** WHAT TO WORK ON **
Restate the data below word for word. Leave the images out.

** COLLECTED MATERIAL **
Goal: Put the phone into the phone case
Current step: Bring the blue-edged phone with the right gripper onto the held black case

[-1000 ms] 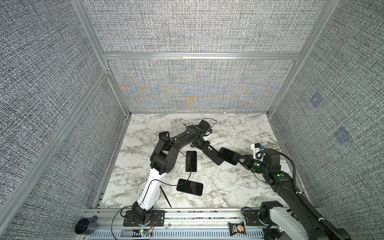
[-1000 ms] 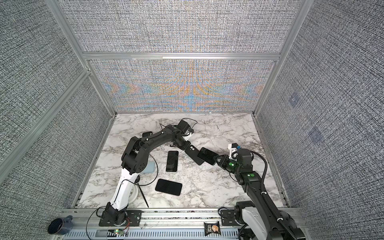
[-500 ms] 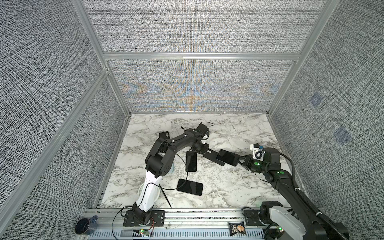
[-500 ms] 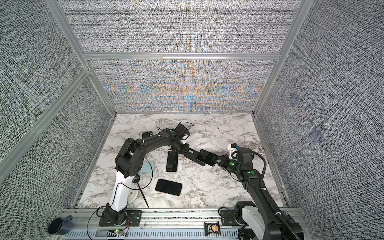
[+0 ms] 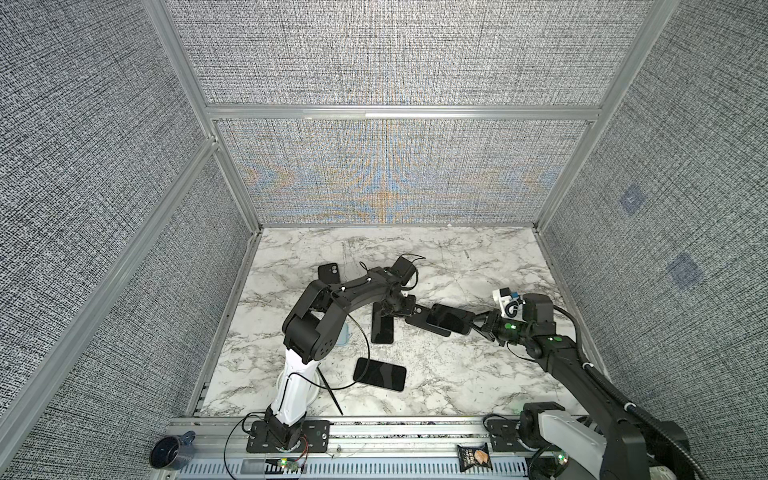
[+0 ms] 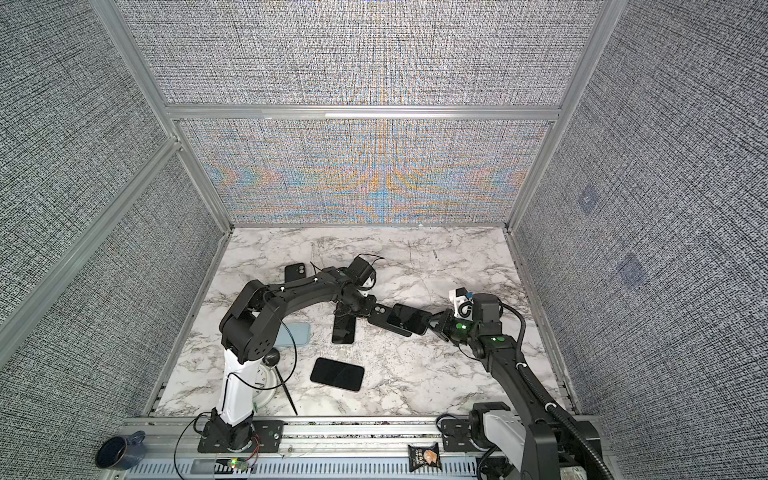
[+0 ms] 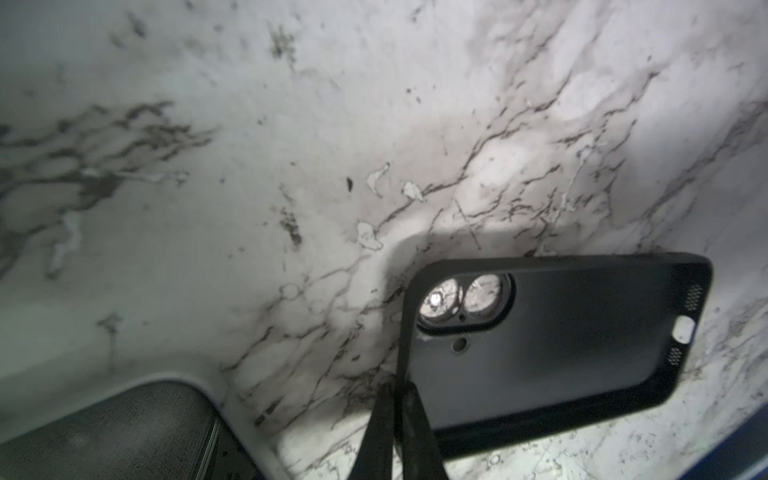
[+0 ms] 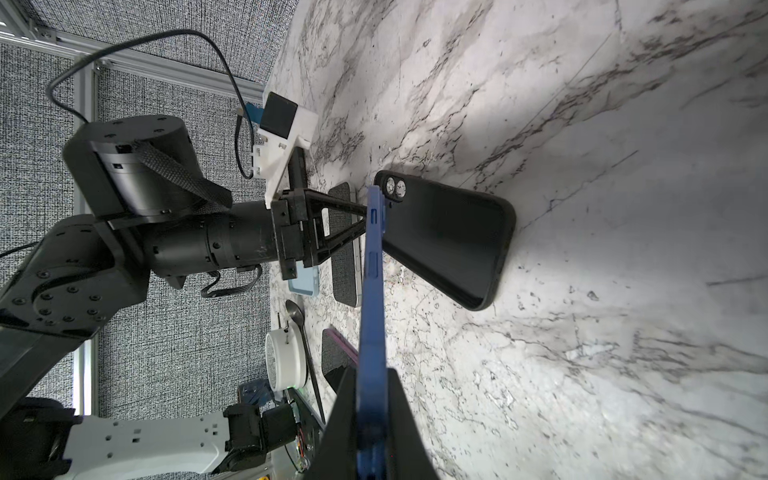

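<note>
Reaching in from opposite sides, my two arms meet just right of the middle of the marble table (image 5: 457, 257), low in the centre of both top views. Neither arm is the nearer one, since each already has its thing.

My left claw (image 7: 398, 395) is clenched on the rim of the empty black phone case (image 7: 552, 345). It pinches a long edge just beside the camera cutout (image 7: 463, 299), and the case stretches away from it toward the right of the left wrist frame.

My right claw (image 5: 477, 323) is clamped on one short end of the blue phone (image 8: 372, 291). In the right wrist view the phone runs edge-on up the middle of the frame, away from my fingers.

In both top views the two overlap, with the phone lying over the case's right part. Both long axes run left to right with a slight drop to the right.

What matters is the wedge between them. In the right wrist view the phone's far tip comes just beside the cutout end of the case, near the frame's centre. From there the case splays off to the right, well apart from the phone at its other end. Whether the tip touches the rim I cannot tell. I judge the phone must swing flat against the case to close that wedge before any pressing in.
</note>
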Motion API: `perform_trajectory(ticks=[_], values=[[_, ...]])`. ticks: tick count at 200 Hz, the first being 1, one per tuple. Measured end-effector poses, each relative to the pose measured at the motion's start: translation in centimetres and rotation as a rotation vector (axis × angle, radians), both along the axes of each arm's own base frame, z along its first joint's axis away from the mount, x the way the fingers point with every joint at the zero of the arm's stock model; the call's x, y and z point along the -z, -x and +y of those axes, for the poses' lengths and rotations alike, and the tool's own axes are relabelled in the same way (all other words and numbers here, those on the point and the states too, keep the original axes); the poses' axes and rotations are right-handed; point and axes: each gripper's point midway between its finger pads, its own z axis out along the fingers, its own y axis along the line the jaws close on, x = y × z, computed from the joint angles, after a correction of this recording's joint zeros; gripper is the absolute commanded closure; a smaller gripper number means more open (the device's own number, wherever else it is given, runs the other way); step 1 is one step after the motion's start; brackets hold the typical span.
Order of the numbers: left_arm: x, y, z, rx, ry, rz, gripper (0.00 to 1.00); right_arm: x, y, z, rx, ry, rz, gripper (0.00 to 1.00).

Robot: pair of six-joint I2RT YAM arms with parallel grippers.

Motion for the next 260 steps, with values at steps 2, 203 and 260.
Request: perform_trajectory(ticks=[2, 203, 260], values=[[0.0, 0.0, 0.0, -0.002, 0.0, 0.001, 0.92, 0.0, 0.0, 0.0, -0.001, 0.0, 0.002, 0.96], [-3.8, 0.0, -0.4, -0.079, 0.195, -0.038, 0.51, -0.4, -1.8, 0.5, -0.066, 0.03, -0.012, 0.97], [-5.0, -0.3, -1.0, -0.087, 0.289, -0.03, 0.41, 1.1, -2.1, 0.8, -0.081, 0.021, 0.041, 0.97]])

** EXERCISE OUTPUT **
Goal: Put the phone into the phone case
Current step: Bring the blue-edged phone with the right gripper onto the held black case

[-1000 ms] 
[-1000 ms] 
[-500 ms] 
[-500 ms] 
[+0 ms] 
[+0 ms] 
[+0 ms] 
[+0 ms] 

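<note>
Reaching in from opposite sides, my two arms meet just right of the middle of the marble table (image 5: 457, 257), low in the centre of both top views. Neither arm is the nearer one, since each already has its thing.

My left claw (image 7: 398, 395) is clenched on the rim of the empty black phone case (image 7: 552, 345). It pinches a long edge just beside the camera cutout (image 7: 463, 299), and the case stretches away from it toward the right of the left wrist frame.

My right claw (image 5: 477, 323) is clamped on one short end of the blue phone (image 8: 372, 291). In the right wrist view the phone runs edge-on up the middle of the frame, away from my fingers.

In both top views the two overlap, with the phone lying over the case's right part. Both long axes run left to right with a slight drop to the right.

What matters is the wedge between them. In the right wrist view the phone's far tip comes just beside the cutout end of the case, near the frame's centre. From there the case splays off to the right, well apart from the phone at its other end. Whether the tip touches the rim I cannot tell. I judge the phone must swing flat against the case to close that wedge before any pressing in.
</note>
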Motion API: `perform_trajectory(ticks=[_], values=[[_, ...]])`. ticks: tick count at 200 Hz, the first being 1, one per tuple. Measured end-effector poses, each relative to the pose measured at the motion's start: translation in centimetres and rotation as a rotation vector (axis × angle, radians), both along the axes of each arm's own base frame, z along its first joint's axis away from the mount, x the way the fingers point with every joint at the zero of the arm's stock model; the call's x, y and z point along the -z, -x and +y of those axes, for the poses' lengths and rotations alike, and the tool's own axes are relabelled in the same way (all other words and numbers here, those on the point and the states too, keep the original axes); the poses' axes and rotations are right-handed; point and axes: each gripper's point midway between its finger pads, its own z axis out along the fingers, its own y axis along the line the jaws close on, x = y × z, computed from the joint angles, after a correction of this recording's joint zeros; gripper is the absolute commanded closure; a smaller gripper number means more open (the device's own number, wherever else it is given, runs the other way); step 1 is one step after the motion's start; brackets hold the typical span.
Order of the numbers: left_arm: x, y, z, rx, ry, rz, gripper (0.00 to 1.00); right_arm: x, y, z, rx, ry, rz, gripper (0.00 to 1.00).

Robot: pair of six-joint I2RT YAM arms with parallel grippers.

Motion for the next 260 steps, with values at steps 2, 203 and 260.
Request: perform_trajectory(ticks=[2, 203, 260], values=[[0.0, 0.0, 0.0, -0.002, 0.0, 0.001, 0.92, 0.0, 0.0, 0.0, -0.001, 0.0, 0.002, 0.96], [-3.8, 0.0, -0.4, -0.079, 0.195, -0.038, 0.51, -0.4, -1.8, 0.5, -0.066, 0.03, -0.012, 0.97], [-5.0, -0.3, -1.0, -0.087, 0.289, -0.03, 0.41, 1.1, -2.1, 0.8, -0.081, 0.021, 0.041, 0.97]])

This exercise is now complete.